_Information shown_.
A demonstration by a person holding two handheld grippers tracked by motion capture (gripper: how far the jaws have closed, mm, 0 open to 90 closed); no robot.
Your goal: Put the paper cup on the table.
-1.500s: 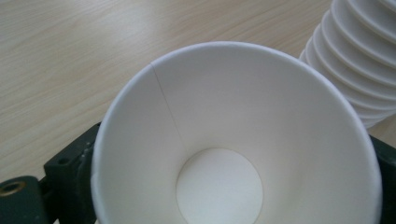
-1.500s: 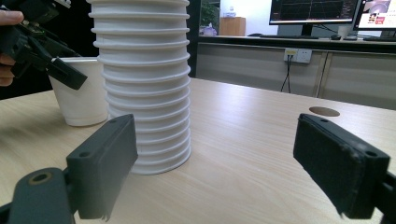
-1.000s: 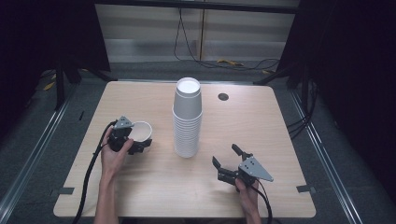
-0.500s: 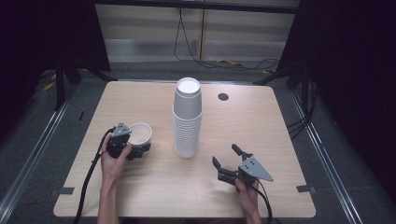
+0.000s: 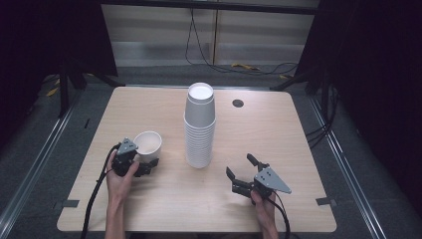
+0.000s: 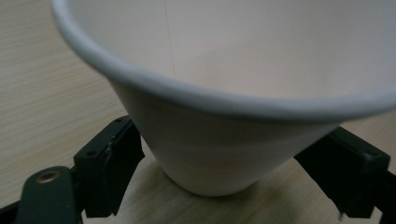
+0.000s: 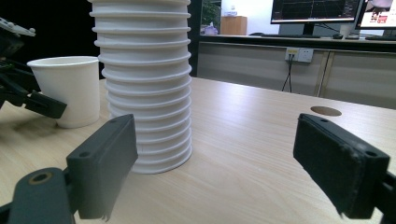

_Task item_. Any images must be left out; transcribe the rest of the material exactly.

_Solution below_.
A demonstration by a person holding two handheld grippers tracked by motion capture (gripper: how far the jaws have closed, mm, 0 open to 90 closed); no robot.
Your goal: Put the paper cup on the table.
-1.500s: 
-1.500s: 
-1.000s: 
-0.500s: 
+0.000s: 
+0.000s: 
+0.000s: 

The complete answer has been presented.